*all names have been changed to protect myself from losing friends*
Many moons ago, my friend Figgy Fuzzbudget texted me. The following is a dramatic interpretation of real texts.
FF: I think I'm clinically depressed.
FF: I saw that commerical for Abilify. That's me. They're talking about me.
MJ: Shut up. You're fine. You're a writer, we all go through those bouts. Now get back to your manuscript.
If I had any indication at all that one my dearest friends was seriously clinically depressed, I wouldn't have treated the text so casually. I know Figgy well and while, yes, there probably was some depression, there wasn't anything alarming going on.
|Microsoft Office Clipart|
We writers tend toward the dramatic. We spend the majority of our awake time running crazy scenarios through our heads. When I was younger, I thought there was something wrong with me. Turns out there are thousands upon thousands of others out there like me. They're commonly referred to as creative people. So much for being unique...
When you have that uncanny ability to think of devastating scenes on a regular basis, it's bound to take a toll on your real life. Channeling them into writing helps, but I venture every single writer out there would grudgingly admit they apply their overactive imagination to real life on occasion. And that's when we get depressed and wonder if there really is something wrong with us.
This career, while magical and amazing, is also easily devastating. Everything is subjective. One person loves your book. The next person hates it, accuses you of trying to negatively influence readers with your outdated, ignorant agenda (despite the fact you didn't even gave a thought to that while you were writing). Readers don't mind spewing hatred in your direction. They don't mind taunting you if your next book wasn't as incredible as your last. They turn on you at the drop of a hat, not stopping to think that your very soul was poured into creating that book they just ripped apart.
Putting out a new book can be an incredibly frightening endeavor - forcing you to question everything about yourself. Not just your word choices, but your weight, your relationships, and what you ate for breakfast. We creative types tend to overindulge in drama - not because we want to, but because we're hardwired to do so. If we weren't, we'd be accountants (not slamming accountants, I have three in my family). It's simply a different mind set and ours is sometimes set to bonkers.

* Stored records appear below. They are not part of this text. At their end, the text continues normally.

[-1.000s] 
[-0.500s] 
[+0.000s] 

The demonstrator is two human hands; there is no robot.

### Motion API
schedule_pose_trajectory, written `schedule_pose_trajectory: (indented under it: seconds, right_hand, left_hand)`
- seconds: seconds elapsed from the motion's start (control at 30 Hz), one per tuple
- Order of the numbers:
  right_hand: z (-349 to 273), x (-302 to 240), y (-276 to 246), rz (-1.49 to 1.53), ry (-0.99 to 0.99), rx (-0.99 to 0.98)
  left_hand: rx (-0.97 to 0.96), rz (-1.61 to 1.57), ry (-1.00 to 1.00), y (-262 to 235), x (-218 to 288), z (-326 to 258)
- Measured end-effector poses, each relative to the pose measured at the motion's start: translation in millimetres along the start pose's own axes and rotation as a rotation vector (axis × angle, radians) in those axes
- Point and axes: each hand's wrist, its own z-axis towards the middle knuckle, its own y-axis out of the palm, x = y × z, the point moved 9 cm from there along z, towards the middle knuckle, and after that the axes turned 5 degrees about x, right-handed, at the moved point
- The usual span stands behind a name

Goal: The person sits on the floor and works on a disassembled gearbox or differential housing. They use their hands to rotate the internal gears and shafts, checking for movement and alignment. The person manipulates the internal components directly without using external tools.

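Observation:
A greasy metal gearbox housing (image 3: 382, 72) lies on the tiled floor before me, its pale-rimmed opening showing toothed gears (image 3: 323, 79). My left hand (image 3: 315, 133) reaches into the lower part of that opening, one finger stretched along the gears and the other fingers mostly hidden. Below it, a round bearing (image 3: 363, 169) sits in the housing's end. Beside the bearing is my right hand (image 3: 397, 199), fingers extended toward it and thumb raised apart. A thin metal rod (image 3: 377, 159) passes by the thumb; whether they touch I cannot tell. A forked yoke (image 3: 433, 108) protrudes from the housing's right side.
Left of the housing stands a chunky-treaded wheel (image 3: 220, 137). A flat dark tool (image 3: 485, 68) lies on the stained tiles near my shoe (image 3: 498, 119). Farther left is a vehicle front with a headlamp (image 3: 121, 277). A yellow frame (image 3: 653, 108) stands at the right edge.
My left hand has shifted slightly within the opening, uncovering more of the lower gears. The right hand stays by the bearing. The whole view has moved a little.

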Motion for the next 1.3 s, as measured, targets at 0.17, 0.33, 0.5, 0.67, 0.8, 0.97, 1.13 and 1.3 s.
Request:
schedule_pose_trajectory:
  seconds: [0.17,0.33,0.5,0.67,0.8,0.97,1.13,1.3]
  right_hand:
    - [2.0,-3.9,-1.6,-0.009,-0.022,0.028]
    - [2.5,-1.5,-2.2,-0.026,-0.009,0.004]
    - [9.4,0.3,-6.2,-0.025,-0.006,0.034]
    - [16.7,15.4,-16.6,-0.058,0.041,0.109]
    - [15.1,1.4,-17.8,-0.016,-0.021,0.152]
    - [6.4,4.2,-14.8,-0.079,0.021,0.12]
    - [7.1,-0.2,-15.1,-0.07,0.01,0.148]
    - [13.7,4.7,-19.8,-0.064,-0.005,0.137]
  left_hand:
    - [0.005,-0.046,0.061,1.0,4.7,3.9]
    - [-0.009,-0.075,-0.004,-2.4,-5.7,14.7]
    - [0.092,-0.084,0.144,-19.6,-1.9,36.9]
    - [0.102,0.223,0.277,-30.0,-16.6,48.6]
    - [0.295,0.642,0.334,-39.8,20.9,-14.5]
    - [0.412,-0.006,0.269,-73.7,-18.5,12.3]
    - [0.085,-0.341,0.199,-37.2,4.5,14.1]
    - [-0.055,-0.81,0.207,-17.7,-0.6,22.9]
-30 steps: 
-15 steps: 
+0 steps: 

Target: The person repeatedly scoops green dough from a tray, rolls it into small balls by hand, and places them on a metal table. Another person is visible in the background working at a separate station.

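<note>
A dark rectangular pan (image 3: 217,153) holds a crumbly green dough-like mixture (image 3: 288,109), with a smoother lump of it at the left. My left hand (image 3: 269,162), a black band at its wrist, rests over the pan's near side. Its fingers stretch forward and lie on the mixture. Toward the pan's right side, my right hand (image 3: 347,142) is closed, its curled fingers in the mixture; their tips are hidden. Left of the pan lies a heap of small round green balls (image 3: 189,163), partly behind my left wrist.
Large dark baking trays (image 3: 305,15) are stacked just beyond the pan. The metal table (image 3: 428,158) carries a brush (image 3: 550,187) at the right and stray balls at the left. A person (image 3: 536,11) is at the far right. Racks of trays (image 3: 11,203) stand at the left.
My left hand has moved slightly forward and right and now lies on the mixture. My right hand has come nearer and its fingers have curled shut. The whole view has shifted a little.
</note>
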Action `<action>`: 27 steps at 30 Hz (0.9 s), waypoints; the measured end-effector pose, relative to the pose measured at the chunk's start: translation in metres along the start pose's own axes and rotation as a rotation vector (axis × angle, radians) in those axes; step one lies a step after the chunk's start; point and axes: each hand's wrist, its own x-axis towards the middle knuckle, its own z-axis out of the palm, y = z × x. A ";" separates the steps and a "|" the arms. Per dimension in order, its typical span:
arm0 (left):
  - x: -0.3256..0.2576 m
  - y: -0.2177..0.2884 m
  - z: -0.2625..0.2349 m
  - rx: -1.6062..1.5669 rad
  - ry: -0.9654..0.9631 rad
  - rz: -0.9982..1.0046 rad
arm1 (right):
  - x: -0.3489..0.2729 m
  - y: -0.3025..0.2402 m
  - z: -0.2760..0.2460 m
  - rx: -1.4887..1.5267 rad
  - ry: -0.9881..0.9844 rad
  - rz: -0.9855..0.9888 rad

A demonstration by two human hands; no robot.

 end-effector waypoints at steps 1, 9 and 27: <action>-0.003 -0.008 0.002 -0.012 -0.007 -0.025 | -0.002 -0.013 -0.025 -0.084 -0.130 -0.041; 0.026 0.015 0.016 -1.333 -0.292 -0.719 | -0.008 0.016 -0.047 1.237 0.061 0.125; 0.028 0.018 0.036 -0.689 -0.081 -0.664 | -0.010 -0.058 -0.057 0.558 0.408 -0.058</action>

What you need to is find other like-minded writers. Bitch when you need to and be supportive to your friends when they need it. Give yourself a day or two to stop hating your latest book before deleting it from your hard drive forever (as I've considered doing more than once). Take a day off of writing if you need to.
Just know you are not alone. We all escape to those dark, devastating caves. If you can't see a light, or fail to find your way out, seek professional help. If you can see the light, but want to give it the finger, chances are you just need a shoulder to cry on for a while.
And I know I said at the top names have been changed, but I only told one story. So here's a list of other writers I frequently commiserate with: Sally Stickleberry, Patty Poopypants, Frank Fuggedaboutit, and Golly Geewillikers.
Be that shoulder. Be honest about your feelings. Help your friends see that they are not alone.